To provide a sense of the importance of TFP to long-term economic growth, this paper summarizes current understanding of historical TFP growth in the United States. It describes how trends in both industry-specific TFP growth and overall TFP growth have varied over time, and discusses some of the important technological and institutional sources of TFP growth. It also touches on ways in which estimates of TFP growth ignore other important innovations that have contributed to improvements in well-being during the same period. Finally, the paper discusses how TFP growth might evolve over the 21st century.
Researchers in growth accounting vary in their approaches, in the data they use and the periods of time they analyze, and in the extent of economic activity they analyze and the factors they try to take into account. [Most statistics presented here draw from research by Field (2012) or by Gordon (1992, 1996, 2000, 2010, and 2012) but draw from other studies as well. The productivity statistics generally apply to the private nonfarm sector or the nonfarm business sector (which excludes housing). Statistics for life expectancy draw from Carter et al. (2006), vol. 1, pp. 440–441.] This paper focuses on estimates of TFP that draw on the National Income and Product Accounts (NIPAs) published by the Bureau of Economic Analysis and that measure the residual share of gross domestic product (GDP) as reported in the NIPAs. As a consequence, such estimates of TFP are only as comprehensive a measure of economic improvement as is GDP itself. Because the NIPAs focus overwhelmingly on the value of goods and services exchanged in markets, they (and the TFP measures developed from them) do not explicitly measure improvements in well-being—for example, more leisure time, or improvements in health and life expectancy that result from technological innovations or from policies such as environmental regulations—that are not measured in market transactions. (However, medical advances, by improving labor productivity and extending working lives, may indirectly contribute to growth in measured GDP.)
This paper focuses on a rather broad measure of TFP that includes factors that some other studies account for separately.

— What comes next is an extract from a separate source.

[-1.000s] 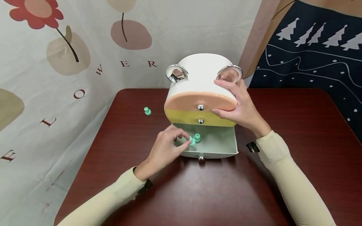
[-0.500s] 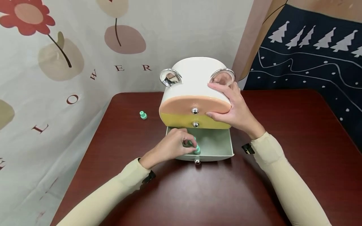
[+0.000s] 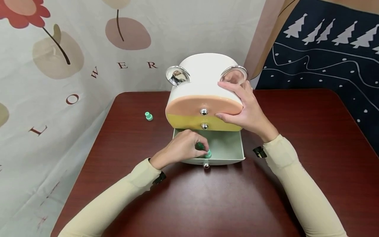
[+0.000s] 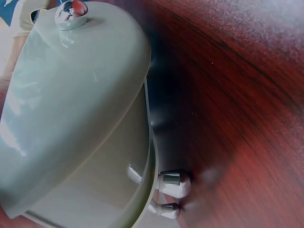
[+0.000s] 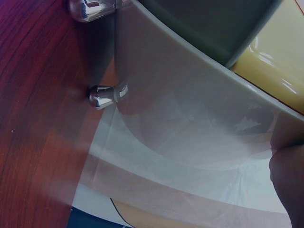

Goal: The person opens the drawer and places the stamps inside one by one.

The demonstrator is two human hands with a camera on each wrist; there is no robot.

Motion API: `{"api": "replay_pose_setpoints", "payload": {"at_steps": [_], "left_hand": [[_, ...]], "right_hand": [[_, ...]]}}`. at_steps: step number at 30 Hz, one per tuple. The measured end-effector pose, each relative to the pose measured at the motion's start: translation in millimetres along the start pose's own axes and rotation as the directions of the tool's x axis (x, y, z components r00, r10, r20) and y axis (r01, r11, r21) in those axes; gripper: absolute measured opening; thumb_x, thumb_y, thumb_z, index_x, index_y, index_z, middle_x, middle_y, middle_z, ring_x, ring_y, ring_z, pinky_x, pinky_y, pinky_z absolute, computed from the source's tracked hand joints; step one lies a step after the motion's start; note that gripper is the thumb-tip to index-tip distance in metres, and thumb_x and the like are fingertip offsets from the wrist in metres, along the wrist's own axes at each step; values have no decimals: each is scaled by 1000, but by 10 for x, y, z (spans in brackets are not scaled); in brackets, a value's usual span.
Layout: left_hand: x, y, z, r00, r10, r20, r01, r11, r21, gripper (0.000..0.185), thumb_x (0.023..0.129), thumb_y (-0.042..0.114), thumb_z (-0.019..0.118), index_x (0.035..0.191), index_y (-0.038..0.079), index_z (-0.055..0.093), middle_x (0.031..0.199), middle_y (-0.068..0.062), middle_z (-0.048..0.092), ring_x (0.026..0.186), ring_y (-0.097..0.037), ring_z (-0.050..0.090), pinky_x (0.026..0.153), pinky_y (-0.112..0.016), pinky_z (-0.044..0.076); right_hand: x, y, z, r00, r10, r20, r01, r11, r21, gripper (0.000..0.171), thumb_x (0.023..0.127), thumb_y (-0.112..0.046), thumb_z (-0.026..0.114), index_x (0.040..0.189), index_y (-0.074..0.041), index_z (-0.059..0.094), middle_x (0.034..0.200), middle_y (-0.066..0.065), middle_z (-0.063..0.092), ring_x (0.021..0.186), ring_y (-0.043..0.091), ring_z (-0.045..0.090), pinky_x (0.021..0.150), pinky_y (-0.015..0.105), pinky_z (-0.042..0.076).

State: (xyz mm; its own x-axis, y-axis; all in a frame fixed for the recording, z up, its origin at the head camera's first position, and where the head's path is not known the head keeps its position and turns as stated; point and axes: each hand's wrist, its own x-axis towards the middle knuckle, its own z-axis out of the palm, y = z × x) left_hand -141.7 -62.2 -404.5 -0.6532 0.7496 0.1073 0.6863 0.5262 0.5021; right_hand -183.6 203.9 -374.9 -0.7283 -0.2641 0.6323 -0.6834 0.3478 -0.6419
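A small drawer cabinet (image 3: 208, 75), white with silver ear shapes, stands on the table. Its bottom drawer (image 3: 228, 144), pale green, is pulled out. My left hand (image 3: 185, 146) reaches into this drawer, thumb and fingers pinching a small mint-green pawn-shaped piece (image 3: 208, 154). Behind those fingers a second green piece (image 3: 199, 145) is partly hidden. With my right hand (image 3: 250, 112) I grip the cabinet's right side, thumb on the front and index finger on top. The left wrist view has the drawer front's silver knob (image 4: 71, 15); the left fingers are hidden there.
Another green piece (image 3: 149, 116) lies on the dark red table (image 3: 225, 200), left of the cabinet. Above the open drawer are a yellow drawer (image 3: 189, 122) and an orange one (image 3: 186, 105), both closed. Patterned cloths (image 3: 177, 33) hang behind. Silver feet (image 5: 101, 96) support the cabinet.
My left hand has moved a little right and deeper into the drawer, its pinched fingers now over the pieces there. The right hand keeps its grip on the cabinet. The head view has shifted slightly.
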Motion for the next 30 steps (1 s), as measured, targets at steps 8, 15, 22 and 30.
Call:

For example, researchers who explicitly account for improvements in the quality of the labor force attributable to educational attainment find that, over the past half- century or so, those improvements have accounted for roughly one-third of the growth that this paper attributes to TFP.
Sources of Growth
Productivity growth is often popularly associated with the invention of new products, tools, and technical processes that not only reduce the cost of extracting or producing raw materials and energy but also reduce the cost of transforming those inputs into finished products. Moreover, quantities of inputs and outputs are easier to measure in manufacturing than in complex service industries, such as health care. Researchers therefore tend to concentrate on the production of goods—and on manufacturing, in particular—in seeking sources of productivity growth.
Manufacturing has indeed tended to register significant growth in TFP, and, in some periods— the 1920s, in particular—has accounted for the bulk of aggregate TFP growth. Nevertheless, with the exception of a few years during World War II, manufacturing has never employed much more than a third of the labor force or produced more than a third of nominal output. As discussed below, at various times rapid productivity growth has occurred in other sectors of the economy as well.

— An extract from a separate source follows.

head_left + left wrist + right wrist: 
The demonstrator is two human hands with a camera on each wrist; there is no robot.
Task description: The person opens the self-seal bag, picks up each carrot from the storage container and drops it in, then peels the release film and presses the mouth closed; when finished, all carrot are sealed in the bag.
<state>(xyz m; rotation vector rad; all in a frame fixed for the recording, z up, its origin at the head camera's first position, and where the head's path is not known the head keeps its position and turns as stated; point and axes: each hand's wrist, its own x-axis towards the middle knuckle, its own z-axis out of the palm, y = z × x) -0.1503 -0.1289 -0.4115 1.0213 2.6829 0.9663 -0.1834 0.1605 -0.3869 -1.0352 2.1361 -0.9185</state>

Outside of manufacturing and a few other industries whose inputs and output are easily measured, such as electricity generation, serious data problems hinder the ability to estimate historical (and even current) TFP growth. Growth is particularly difficult to measure in many service sectors. The health sector is perhaps the most notable and important case: The data show little improvement in TFP in health care despite dramatic and continuous improvements in health and despite an average increase in life expectancy at birth of about two and a half years per decade over the past century and a half. Although estimates of TFP provide a measure of many elements of economic progress, they fail to capture large and important historical improvements in well-being.
Another significant problem is that modern methods of national accounting were not widely adopted until after World War II, and the quality of historical economic data declines dramatically as one looks further into the past, especially into the 19th century. As a consequence, estimates of growth (and of contributions to growth) for that period are considerably less reliable than are estimates for the postwar era.

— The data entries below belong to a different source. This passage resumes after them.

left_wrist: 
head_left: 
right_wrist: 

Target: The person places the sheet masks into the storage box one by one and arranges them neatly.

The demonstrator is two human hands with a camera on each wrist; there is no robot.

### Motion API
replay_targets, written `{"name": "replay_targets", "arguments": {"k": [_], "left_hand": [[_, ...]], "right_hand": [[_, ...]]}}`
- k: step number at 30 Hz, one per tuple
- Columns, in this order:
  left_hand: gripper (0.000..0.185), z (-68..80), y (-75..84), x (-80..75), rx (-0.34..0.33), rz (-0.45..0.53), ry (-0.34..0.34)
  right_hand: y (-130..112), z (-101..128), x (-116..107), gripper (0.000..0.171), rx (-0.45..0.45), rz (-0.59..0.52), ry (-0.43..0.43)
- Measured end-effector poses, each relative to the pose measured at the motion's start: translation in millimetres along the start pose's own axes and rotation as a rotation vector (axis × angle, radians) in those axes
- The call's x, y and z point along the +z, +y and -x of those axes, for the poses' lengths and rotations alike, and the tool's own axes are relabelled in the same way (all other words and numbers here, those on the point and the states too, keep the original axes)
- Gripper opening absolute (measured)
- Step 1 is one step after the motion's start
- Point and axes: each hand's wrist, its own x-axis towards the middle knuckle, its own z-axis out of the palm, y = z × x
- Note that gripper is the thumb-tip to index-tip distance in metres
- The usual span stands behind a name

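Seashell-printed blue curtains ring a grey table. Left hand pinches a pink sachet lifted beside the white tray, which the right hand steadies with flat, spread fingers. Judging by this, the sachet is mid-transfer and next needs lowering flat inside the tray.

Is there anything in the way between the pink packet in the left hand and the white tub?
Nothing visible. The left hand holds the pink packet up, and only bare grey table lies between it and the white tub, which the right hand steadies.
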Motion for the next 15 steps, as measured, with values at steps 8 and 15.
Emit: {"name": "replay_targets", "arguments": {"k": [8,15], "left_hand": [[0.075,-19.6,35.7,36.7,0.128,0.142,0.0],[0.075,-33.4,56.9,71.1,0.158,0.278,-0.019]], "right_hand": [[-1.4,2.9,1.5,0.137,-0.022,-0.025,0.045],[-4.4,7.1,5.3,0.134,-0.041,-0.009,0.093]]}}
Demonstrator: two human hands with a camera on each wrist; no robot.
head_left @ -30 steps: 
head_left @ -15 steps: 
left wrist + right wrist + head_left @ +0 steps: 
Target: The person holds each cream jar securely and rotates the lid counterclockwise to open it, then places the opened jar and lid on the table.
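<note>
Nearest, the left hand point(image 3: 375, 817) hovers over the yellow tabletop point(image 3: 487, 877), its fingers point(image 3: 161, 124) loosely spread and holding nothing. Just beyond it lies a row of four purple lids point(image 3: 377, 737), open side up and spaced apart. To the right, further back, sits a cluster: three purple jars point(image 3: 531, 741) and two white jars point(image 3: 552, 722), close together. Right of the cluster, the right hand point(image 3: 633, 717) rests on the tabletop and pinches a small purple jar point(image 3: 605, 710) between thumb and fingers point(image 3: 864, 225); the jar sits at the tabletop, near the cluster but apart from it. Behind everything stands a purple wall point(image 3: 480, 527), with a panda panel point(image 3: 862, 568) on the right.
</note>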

Nevertheless, the broad pattern that emerges from the current literature is that, in the nearly 150 years since the Civil War, measured private-sector nonfarm TFP in the United States has grown at an average rate of roughly 1.6 percent to 1.8 percent annually, but has experienced several surges occurring in varying parts of the economy (by no means limited to the manufacturing sector), followed by periods of comparatively low TFP growth. [The expansion of the nonfarm sector, of course, was underlain by rapid labor productivity growth in agriculture— initially the result mainly of capital investment but later, increasingly, of TFP growth. That growth in productivity made possible a long secular decline in agriculture’s share of the U.S. labor force, from more than 80 percent in the early 19th century to just over half in 1870, about 40 percent by 1900, and less than 20 percent by the beginning of World War II, releasing workers to fuel the growth of other industries.] As shown in Table 1, the pattern includes a period of substantial growth during the last third of the 19th century, a major wave that peaked during the Great Depression and reached a trough during the 1970s, and a moderate resurgence during the 1990s and early 2000s. Growth in TFP was paralleled by a similar, contemporaneous wave of improvement in life expectancy at birth, such that a child born in 2010 could expect to live nearly 35 years longer than a child born in 1870. That improvement suggests that the conditions that made the wave in measured productivity possible involved sweeping advances that contributed to progress across many different types of economic activity.
Growth in the 19th Century
Early 19th-century economic growth resulted mainly from rapid increases in population, land, and capital, rather than from growth in TFP, with improvements in labor productivity stemming primarily from capital deepening—that is, more capital per worker. Significant growth in productivity is believed to have occurred mainly in transportation and communications prior to the Civil War, driven by two important innovations: the steam locomotive and the telegraph. For about a 15-year period bracketing the Civil War, however, the data suggest an overall decline in TFP because of disruptions from hostilities surrounding the war.
For the period from 1870 to 1900, recent research suggests that growth in private nonfarm TFP averaged near 2 percent per year, considerably higher than previously believed.
- The evidence indicates that railroads and telegraphs laid the groundwork for dramatic increases in labor productivity in distribution and trade even before 1870. Those increases were so large that labor productivity in those sectors substantially exceeded that in manufacturing until the 1920s, even as productivity grew more rapidly in manufacturing than in those sectors throughout the late 19th and early 20th centuries.
- The period also saw the initial application of key mid-19th century scientific advances in thermodynamics, physical chemistry, and electromagnetism, leading to the introduction of electricity generation and internal-combustion engines.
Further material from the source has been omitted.